- Work to complete -
Search the data for the string "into" and copy each line in which it appears.
Input material START
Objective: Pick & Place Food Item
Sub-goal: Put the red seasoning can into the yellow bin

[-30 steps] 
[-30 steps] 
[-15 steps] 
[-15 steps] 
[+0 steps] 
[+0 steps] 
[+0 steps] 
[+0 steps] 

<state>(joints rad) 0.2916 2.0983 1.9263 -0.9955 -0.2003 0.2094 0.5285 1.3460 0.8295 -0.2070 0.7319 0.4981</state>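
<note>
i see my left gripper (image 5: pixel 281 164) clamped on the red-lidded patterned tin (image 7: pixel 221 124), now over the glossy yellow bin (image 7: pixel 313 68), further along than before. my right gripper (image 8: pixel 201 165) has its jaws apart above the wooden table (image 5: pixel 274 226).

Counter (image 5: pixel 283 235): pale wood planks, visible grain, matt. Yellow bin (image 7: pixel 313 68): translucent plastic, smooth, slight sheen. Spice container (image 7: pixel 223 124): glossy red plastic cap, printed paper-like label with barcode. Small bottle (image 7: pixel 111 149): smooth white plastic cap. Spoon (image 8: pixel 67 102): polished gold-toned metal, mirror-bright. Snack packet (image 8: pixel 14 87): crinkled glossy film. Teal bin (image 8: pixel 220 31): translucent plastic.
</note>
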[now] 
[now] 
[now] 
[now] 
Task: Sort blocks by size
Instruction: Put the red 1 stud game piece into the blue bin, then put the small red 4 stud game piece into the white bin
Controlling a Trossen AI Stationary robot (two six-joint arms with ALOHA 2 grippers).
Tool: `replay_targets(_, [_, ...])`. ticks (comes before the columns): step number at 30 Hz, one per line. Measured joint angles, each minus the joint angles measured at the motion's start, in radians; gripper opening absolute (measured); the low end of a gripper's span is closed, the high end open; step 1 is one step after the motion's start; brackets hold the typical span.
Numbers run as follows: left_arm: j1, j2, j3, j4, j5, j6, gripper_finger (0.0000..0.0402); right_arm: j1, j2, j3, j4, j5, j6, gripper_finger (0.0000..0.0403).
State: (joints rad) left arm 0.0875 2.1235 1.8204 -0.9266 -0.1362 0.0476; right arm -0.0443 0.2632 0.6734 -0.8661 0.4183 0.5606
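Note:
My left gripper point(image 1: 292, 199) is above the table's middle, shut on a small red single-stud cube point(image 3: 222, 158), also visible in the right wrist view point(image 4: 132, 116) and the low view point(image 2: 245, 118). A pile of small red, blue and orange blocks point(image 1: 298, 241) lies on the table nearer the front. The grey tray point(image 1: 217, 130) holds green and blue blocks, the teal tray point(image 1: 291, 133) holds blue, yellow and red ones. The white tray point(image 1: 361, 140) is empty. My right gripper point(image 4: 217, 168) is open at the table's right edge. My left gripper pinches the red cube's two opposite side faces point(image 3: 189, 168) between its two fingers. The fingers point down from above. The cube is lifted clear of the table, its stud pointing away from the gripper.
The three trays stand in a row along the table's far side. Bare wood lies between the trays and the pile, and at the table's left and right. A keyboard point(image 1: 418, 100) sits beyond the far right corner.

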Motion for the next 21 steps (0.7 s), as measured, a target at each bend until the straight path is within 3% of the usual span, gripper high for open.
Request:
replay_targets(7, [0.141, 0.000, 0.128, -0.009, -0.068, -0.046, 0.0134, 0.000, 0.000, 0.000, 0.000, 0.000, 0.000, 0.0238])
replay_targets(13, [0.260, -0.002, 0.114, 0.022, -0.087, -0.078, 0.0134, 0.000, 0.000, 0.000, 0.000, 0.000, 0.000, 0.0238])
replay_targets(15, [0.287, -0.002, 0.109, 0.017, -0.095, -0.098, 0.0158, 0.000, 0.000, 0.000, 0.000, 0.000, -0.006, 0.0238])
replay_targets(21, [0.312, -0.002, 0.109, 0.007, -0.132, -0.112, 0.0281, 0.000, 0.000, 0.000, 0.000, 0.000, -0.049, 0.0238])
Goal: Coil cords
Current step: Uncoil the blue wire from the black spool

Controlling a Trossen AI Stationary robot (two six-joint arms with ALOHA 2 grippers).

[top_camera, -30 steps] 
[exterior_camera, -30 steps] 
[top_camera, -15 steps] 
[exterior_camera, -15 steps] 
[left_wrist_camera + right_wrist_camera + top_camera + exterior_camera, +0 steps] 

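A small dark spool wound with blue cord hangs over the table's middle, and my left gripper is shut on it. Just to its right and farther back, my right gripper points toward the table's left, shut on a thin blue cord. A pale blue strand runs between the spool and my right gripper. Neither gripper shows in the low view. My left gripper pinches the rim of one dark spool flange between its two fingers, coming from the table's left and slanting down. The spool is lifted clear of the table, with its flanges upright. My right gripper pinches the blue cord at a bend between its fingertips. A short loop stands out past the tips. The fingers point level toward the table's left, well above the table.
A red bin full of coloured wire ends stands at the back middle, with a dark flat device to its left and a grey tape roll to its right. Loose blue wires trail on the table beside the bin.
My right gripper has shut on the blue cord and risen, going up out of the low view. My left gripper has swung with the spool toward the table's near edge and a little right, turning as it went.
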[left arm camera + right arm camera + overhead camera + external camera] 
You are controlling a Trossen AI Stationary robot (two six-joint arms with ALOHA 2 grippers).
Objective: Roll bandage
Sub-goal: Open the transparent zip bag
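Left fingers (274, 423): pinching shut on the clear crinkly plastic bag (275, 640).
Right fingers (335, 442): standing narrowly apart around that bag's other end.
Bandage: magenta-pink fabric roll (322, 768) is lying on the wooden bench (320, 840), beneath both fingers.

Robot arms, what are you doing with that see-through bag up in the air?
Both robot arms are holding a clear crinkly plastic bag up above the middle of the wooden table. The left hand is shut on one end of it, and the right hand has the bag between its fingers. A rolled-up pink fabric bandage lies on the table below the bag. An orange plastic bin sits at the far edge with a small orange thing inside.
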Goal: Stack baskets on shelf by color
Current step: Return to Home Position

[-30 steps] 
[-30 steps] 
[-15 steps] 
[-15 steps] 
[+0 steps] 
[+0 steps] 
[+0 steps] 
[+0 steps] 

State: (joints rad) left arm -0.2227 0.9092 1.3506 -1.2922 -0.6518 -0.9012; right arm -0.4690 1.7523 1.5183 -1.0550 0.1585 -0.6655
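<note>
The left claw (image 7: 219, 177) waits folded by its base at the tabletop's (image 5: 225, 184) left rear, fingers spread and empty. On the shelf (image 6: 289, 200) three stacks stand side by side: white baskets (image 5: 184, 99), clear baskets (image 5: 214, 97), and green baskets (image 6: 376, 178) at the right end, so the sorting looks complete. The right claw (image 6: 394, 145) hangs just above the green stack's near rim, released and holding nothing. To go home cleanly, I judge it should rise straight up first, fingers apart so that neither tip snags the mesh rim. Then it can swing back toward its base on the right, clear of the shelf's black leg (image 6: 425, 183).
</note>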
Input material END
- Result -
Sub-goal: Put the red seasoning can into the yellow bin
Instruction: Put the red 1 stud game piece into the blue bin, then put the small red 4 stud game piece into the white bin

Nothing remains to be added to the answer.